**WORK ORDER**
Give the data below again exactly as written, without its pictures.

○ ○ ○ ○ ○ ○ ○

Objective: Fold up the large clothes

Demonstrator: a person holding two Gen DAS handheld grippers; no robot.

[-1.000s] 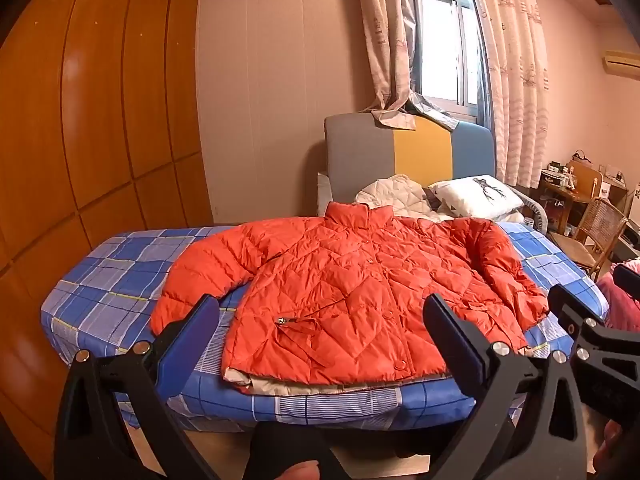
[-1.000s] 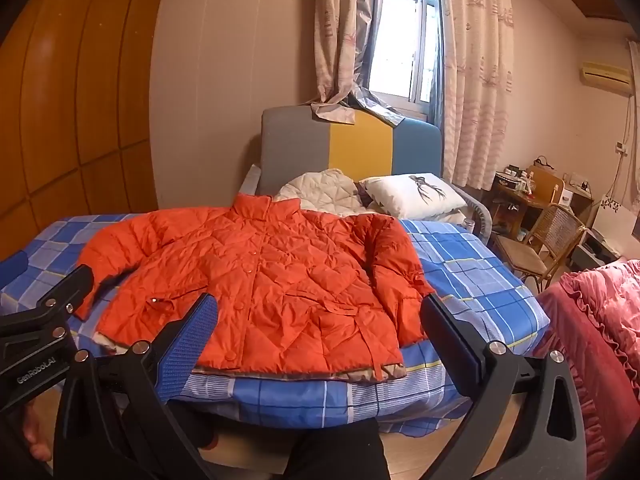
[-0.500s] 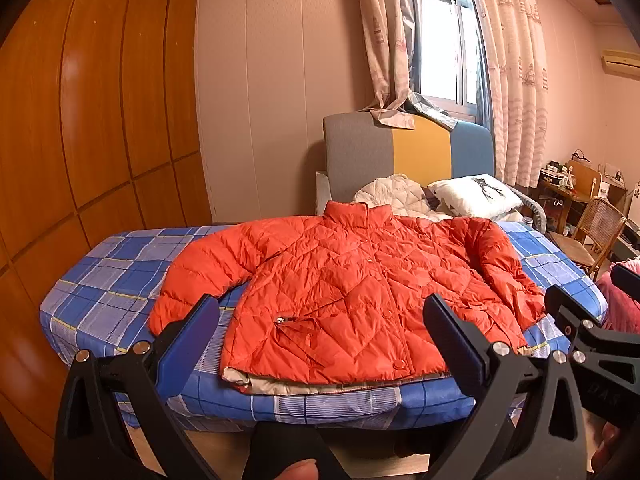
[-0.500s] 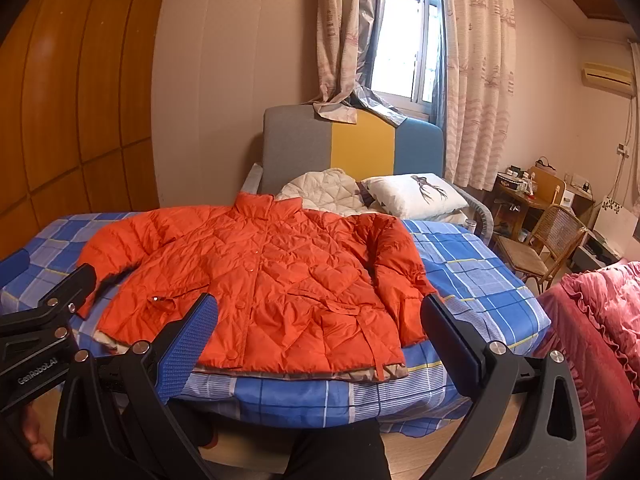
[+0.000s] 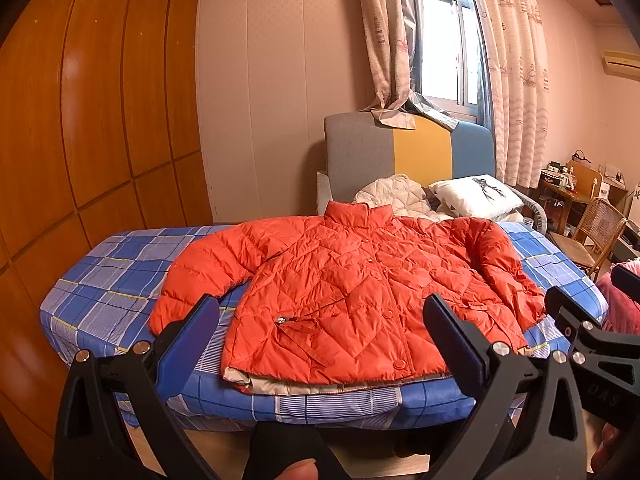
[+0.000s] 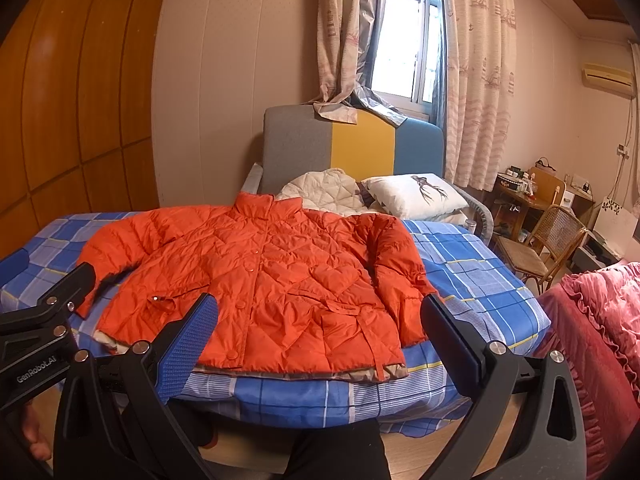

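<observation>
Left wrist: left gripper (image 5: 320,338) at bottom of frame, fingers spread wide, nothing between them, short of the bed (image 5: 108,280) edge. Jacket (image 5: 352,292), orange quilted, lies flat, front up and buttoned, across the blue plaid bed in frame centre; collar toward the headboard (image 5: 408,152), hem at the near edge with beige lining showing under it. One sleeve angles out to frame left, the other lies along the body on the right. Right gripper's finger (image 5: 576,328) pokes in at lower right, apart from the jacket. Pillow (image 5: 476,196) upper right of the jacket, chair (image 5: 596,236) at far right. Right wrist: right gripper (image 6: 318,336) at bottom, fingers also wide apart and empty, in front of the jacket (image 6: 272,276) hem, not touching it. Left gripper's finger (image 6: 76,284) shows at left edge, overlapping the cuff in view; can't tell if it touches. Pink bedding (image 6: 600,320) lower right, window (image 6: 404,60) top centre.
</observation>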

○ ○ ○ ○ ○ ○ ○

**SOLUTION TO THE PROBLEM**
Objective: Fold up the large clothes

Demonstrator: a person holding two Gen DAS handheld grippers; no robot.

[-1.000s] 
[-1.000s] 
[-0.500s] 
[-0.500s] 
[+0.000s] 
[+0.000s] 

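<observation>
Left wrist: left gripper (image 5: 320,338) at bottom of frame, fingers spread wide, nothing between them, short of the bed (image 5: 108,280) edge. Jacket (image 5: 352,292), orange quilted, lies flat, front up and buttoned, across the blue plaid bed in frame centre; collar toward the headboard (image 5: 408,152), hem at the near edge with beige lining showing under it. One sleeve angles out to frame left, the other lies along the body on the right. Right gripper's finger (image 5: 576,328) pokes in at lower right, apart from the jacket. Pillow (image 5: 476,196) upper right of the jacket, chair (image 5: 596,236) at far right. Right wrist: right gripper (image 6: 318,336) at bottom, fingers also wide apart and empty, in front of the jacket (image 6: 272,276) hem, not touching it. Left gripper's finger (image 6: 76,284) shows at left edge, overlapping the cuff in view; can't tell if it touches. Pink bedding (image 6: 600,320) lower right, window (image 6: 404,60) top centre.
</observation>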

The exercise is done now.